In my opinion this is terrible. This resort is gi-normous. They need to give people plenty of reasons to come back.  Nickle and diming does not seem to me a good 'repeat business' strategy.
Also,  another minor irritation is that they call this fee a 'Valet charge'. There's no valet service at this resort. You still have to drop off your car in the parking lot and pick it up at the parking lot, they do not pick up/ drop off in the lobby.

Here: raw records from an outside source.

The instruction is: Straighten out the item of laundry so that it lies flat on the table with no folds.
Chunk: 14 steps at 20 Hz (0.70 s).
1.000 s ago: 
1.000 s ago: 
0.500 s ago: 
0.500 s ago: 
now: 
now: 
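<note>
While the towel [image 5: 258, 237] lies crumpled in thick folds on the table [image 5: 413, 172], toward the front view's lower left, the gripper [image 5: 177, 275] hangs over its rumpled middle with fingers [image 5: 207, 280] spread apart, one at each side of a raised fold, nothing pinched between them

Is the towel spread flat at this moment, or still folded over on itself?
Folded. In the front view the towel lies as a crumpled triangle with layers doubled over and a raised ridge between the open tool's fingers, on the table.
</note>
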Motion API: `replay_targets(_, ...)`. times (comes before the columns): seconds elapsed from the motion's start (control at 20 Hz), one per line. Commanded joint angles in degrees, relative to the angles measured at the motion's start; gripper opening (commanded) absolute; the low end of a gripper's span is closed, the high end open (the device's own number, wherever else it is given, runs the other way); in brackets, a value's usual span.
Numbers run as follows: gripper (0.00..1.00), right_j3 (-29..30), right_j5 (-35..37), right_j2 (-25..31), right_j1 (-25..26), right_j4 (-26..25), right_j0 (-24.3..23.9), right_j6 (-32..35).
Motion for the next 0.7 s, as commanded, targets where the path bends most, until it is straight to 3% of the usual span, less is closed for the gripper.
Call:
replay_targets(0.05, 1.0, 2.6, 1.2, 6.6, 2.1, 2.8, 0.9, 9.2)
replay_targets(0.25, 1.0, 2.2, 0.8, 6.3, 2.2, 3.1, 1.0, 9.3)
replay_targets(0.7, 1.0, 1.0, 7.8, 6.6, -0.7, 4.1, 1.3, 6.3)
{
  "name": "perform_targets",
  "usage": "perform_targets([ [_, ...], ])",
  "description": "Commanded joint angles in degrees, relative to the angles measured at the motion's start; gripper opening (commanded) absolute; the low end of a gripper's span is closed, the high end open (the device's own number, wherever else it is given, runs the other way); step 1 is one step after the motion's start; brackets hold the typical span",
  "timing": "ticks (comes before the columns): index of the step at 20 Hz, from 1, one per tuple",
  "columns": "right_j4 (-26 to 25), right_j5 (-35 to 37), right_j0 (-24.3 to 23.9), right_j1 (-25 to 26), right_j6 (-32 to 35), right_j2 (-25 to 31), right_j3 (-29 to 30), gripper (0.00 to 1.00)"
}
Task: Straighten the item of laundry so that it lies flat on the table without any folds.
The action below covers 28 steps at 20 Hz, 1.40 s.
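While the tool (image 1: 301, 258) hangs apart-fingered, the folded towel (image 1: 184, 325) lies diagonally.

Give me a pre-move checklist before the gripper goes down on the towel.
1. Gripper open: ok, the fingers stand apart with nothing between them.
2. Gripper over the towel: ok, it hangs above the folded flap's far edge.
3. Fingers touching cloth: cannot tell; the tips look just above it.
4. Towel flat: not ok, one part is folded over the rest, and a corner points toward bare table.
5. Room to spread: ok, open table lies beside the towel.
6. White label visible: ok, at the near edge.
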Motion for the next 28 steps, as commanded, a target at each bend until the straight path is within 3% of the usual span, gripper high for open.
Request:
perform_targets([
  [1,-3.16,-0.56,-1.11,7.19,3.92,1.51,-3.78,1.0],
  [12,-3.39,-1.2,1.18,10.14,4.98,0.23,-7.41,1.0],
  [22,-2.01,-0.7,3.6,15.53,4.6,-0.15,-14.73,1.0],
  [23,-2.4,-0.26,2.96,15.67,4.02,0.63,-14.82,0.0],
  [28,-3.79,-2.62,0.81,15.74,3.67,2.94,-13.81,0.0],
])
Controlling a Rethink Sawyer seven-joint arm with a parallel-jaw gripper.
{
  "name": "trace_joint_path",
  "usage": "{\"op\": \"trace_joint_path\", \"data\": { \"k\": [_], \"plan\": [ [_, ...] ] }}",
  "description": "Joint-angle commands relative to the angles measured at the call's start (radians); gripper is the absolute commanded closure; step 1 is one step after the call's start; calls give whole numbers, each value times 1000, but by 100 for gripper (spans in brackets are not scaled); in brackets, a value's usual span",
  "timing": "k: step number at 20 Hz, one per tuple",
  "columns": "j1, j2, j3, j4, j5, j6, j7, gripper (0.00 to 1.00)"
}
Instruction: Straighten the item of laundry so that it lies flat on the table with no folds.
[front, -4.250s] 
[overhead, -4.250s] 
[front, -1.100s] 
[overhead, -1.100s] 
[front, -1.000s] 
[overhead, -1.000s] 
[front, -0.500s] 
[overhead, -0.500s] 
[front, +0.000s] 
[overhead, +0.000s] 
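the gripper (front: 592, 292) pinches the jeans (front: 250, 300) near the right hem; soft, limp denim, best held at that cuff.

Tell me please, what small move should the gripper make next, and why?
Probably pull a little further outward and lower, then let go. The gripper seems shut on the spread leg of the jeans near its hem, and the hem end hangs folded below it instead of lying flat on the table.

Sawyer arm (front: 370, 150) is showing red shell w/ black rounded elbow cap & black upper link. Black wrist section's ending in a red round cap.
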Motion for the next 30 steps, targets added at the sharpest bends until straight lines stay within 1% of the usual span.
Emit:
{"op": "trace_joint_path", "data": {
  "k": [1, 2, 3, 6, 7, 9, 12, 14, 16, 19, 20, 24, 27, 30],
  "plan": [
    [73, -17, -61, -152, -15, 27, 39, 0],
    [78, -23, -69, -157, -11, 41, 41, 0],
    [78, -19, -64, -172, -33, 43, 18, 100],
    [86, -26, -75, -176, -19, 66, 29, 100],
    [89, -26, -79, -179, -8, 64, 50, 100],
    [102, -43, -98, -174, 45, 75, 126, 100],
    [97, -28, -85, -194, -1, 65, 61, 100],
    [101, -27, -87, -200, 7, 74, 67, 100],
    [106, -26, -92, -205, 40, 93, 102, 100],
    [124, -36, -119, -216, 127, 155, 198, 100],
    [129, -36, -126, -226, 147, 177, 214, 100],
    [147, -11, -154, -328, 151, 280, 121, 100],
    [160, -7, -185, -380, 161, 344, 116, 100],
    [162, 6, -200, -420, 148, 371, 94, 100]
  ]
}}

The parking lot is 2 to 3 miles from the lobby,  so you still have to take the shuttle back to the lobby,  And they take upwards of 40 minutes to 1 hr to get your car,  so call way ahead of pick up.  When I said to the manager that the service was no valet parking,  he said I was right,  that the service is really a parking fee that they renamed valet because it sounds better.


----------



## MuranoJo (Jan 17, 2017)

Thanks for the heads-up...I hadn't heard of that parking fee before.  Also, a recent renter told me they were charged a flat ~$10 tax for a 'grounds fee.'
Somehow, I always thought that should be covered in the maintenance fees.


----------



## NiteMaire (Jan 18, 2017)

Vidanta sure is proud of its product (especially for exchangers).  I love their resorts.  The price is just too prohibitive for me to buy.  I still consider my exchange to be of great value, even with all the recent increases in fees.  I'll be back in September.  This May I've decided on a change of scenery and resorts.  I'm going to compare other resorts.  I'm slightly hesitant considering how much they spoil my family when we visit.  I've met wonderful people at the resorts and look forward to each visit.


----------



## dominidude (Jan 19, 2017)

https://en.wikipedia.org/wiki/Grupo_Vidanta

Revenues: 750 millions
No of employees: over 15k

Revenue per employee: about   $50,000.

https://en.m.wikipedia.org/wiki/Marriott_International

Revenue: $15 billion
No of employees: 200k

Revenue per employee: $75,000

It seems fees will need to increase dramatically  at Vidanta resorts to come up to any semblance of parity with industry.


----------



## T-Dot-Traveller (Jan 19, 2017)

Many owners have a annual MF cap - typically USA annual cpi  (+/-) 5% for Mexican inflation .

Daily maid and towel service & over all service level means more employees / But they are paid in pesos while most of the revenue stream is in USD $

Privately held .

Awards from Mexican government for importance to the tourism economy .

Vidanta operates in a different country with a different model - so there is currently no need for "parity with industry"
IMO - their goal is to have  the finest TS  in the world / not just Mexico -  so that the  TS industry has to attempt to achieve
parity with them on service levels.

IMO - some of the recent exchange fee increases are to help their TS sales have another selling tool .

*****
IMO - the long term " fly in the ointment " is if (in 15-20 years )the cost of labour in Mexico is much closer to the US average ( in the resort business ).
Vidanta Nuevo Vallarta apparently has 5000 of the 15000 employees . It would be hard to keep the current service levels if you had close wage parity to USA.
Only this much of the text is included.